* _Your objective_
In the records below, find the line that contains "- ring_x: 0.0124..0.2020" and the line that contains "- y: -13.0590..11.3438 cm". Set down exactly those lines and every line between them, and nothing more.

* _Data supplied_
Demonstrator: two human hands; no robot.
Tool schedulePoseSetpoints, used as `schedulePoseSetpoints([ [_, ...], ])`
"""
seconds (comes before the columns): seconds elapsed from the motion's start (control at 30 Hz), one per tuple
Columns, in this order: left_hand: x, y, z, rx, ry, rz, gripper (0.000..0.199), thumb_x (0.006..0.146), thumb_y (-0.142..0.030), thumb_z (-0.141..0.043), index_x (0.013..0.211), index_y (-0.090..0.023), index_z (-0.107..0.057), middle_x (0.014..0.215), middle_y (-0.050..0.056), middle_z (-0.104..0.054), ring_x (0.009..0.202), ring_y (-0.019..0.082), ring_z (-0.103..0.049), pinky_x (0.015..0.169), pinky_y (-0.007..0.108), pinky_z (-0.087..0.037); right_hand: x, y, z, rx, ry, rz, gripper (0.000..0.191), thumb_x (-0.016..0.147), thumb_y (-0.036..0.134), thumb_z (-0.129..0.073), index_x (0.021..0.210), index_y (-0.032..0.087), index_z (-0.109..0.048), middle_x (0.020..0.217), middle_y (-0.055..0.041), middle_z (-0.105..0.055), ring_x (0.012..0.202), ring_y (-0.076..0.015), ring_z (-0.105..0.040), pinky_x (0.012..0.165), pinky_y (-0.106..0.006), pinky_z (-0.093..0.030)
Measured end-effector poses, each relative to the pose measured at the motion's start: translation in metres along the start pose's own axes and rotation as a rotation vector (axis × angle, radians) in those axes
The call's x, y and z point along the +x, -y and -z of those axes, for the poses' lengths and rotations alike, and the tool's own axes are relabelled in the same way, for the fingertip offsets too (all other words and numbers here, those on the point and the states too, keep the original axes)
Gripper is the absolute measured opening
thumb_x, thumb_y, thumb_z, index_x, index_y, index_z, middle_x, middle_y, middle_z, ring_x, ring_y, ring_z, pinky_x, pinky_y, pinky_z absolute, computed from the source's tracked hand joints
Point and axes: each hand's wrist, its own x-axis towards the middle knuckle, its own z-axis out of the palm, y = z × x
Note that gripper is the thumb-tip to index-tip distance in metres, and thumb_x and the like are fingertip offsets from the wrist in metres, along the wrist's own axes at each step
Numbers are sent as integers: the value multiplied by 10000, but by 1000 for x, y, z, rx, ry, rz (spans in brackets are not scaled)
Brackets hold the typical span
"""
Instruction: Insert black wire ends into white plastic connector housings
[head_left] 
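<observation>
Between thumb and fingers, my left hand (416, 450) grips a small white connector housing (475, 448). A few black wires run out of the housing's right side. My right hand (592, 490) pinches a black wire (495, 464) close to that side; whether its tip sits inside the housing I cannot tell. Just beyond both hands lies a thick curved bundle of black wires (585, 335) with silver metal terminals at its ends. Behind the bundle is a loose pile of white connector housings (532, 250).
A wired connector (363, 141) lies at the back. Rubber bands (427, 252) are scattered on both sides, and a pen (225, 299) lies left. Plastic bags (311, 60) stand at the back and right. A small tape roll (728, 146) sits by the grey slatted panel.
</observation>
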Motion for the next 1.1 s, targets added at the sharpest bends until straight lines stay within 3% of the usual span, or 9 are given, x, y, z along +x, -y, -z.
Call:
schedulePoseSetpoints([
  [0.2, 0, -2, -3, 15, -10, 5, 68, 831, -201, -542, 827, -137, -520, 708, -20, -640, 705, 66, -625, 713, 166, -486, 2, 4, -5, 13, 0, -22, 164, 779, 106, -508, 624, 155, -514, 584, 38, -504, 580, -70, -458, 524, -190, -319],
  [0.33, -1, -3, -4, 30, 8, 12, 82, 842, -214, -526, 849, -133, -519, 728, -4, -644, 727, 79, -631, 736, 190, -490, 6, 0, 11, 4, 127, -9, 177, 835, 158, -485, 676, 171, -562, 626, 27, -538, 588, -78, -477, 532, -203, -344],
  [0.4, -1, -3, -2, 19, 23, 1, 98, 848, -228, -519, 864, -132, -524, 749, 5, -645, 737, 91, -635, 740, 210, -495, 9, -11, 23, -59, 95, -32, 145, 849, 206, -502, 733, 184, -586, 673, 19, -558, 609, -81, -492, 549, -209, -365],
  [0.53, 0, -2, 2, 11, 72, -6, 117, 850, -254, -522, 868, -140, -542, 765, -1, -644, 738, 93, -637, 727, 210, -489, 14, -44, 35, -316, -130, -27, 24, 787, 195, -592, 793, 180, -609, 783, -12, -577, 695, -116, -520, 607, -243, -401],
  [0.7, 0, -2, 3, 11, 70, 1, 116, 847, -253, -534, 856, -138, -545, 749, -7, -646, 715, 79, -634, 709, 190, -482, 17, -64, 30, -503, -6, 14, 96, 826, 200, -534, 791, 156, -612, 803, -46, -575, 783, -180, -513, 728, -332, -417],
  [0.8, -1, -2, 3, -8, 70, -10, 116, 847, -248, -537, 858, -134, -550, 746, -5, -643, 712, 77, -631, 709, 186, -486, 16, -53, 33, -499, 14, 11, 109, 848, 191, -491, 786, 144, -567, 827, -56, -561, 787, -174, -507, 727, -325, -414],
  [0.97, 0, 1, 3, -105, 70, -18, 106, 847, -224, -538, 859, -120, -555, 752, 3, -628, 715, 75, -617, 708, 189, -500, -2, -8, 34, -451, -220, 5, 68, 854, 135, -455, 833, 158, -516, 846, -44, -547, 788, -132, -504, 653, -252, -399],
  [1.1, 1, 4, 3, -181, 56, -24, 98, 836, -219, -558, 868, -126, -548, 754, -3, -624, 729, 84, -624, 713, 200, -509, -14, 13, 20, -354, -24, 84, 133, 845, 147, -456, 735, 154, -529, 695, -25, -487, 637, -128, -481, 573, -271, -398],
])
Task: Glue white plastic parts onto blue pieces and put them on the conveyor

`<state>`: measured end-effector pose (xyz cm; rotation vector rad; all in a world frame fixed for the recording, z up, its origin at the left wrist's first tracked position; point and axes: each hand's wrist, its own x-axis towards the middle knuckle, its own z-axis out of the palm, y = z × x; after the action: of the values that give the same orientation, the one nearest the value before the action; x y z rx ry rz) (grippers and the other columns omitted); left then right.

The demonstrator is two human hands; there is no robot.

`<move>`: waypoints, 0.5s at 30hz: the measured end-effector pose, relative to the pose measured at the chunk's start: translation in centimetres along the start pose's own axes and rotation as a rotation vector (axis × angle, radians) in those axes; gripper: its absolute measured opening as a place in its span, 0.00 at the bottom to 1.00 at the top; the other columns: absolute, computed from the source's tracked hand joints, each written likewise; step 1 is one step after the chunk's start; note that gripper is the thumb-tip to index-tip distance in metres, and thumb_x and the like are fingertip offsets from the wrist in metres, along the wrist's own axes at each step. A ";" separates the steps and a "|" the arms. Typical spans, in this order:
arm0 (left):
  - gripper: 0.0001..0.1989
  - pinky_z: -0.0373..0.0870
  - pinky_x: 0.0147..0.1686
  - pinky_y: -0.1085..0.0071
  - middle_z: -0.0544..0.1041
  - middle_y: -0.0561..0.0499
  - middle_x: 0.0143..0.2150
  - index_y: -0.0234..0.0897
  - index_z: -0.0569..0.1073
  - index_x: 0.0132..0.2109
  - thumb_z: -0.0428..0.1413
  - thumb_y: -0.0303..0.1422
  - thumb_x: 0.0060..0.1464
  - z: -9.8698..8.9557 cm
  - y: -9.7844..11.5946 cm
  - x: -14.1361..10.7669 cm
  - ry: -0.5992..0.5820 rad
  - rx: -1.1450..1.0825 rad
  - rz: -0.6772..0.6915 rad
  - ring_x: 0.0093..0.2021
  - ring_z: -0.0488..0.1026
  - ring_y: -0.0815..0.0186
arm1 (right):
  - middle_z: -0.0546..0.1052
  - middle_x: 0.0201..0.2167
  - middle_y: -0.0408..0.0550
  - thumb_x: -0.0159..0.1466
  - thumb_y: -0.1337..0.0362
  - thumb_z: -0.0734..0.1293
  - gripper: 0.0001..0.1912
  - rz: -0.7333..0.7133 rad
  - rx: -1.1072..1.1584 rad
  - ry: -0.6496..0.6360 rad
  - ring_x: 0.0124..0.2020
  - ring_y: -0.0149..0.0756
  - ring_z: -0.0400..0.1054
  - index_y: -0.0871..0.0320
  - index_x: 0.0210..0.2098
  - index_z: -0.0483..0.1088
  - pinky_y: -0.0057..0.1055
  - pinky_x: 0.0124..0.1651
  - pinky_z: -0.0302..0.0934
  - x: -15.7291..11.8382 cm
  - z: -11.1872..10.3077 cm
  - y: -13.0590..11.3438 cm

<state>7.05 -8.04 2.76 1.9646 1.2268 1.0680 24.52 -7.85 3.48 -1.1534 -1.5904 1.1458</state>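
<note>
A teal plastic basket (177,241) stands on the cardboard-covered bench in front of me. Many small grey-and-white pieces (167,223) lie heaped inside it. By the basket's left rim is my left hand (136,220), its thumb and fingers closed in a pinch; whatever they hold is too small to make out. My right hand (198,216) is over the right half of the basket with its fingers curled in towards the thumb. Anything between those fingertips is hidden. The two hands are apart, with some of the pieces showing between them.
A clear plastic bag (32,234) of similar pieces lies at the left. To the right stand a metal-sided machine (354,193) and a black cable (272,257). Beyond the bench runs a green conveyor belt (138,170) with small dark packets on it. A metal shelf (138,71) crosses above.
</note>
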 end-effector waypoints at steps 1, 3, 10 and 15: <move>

* _Solved problem_
  - ring_x: 0.0124..0.2020
  - ring_y: -0.0149..0.0756
  - ring_z: -0.0400..0.1054
  - index_y: -0.0871..0.0320
  - index_x: 0.0210..0.2098
  - index_z: -0.0483..0.1088
  - pinky_y: -0.0057..0.1055
  - pinky_x: 0.0124..0.1651
  - pinky_z: -0.0302..0.0934
  - x: -15.7291..11.8382 cm
  - z: -11.1872..10.3077 cm
  - y: -13.0590..11.3438 cm

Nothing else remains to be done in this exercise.